__Activity__: Starting at the line that contains "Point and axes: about", return each line exactly as written until the listing below ends, and return no other line.

# # #

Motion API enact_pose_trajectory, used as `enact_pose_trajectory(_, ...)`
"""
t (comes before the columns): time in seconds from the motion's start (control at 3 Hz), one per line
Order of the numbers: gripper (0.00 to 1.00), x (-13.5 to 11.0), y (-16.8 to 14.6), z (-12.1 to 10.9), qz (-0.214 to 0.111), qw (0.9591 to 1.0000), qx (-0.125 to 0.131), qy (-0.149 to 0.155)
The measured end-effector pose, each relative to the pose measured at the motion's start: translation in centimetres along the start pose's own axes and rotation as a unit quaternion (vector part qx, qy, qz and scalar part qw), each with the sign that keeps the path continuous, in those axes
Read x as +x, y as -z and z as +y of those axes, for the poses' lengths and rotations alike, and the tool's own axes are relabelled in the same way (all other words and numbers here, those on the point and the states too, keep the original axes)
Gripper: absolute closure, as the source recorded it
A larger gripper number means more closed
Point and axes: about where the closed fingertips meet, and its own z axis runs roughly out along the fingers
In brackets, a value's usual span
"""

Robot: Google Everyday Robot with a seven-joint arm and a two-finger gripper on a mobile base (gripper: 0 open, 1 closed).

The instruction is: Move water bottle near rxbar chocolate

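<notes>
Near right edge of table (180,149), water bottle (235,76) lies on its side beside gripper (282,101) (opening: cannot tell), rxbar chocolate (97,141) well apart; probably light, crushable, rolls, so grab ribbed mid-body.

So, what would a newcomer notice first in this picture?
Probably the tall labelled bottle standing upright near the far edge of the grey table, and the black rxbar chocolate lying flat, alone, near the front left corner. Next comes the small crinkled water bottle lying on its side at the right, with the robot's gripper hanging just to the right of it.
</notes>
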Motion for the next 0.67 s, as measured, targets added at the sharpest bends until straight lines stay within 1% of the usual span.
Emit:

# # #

__Answer to this problem__:
Point and axes: about where the closed fingertips meet, and its own z axis runs roughly out along the fingers
In brackets, a value's usual span
"""

Robot: Google Everyday Robot with a seven-joint arm and a two-finger gripper on a mobile base (gripper: 0 open, 1 closed).

The instruction is: Move water bottle near rxbar chocolate

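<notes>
Near right edge of table (180,149), water bottle (235,76) lies on its side beside gripper (282,101) (opening: cannot tell), rxbar chocolate (97,141) well apart; probably light, crushable, rolls, so grab ribbed mid-body.

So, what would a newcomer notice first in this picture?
Probably the tall labelled bottle standing upright near the far edge of the grey table, and the black rxbar chocolate lying flat, alone, near the front left corner. Next comes the small crinkled water bottle lying on its side at the right, with the robot's gripper hanging just to the right of it.
</notes>
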Motion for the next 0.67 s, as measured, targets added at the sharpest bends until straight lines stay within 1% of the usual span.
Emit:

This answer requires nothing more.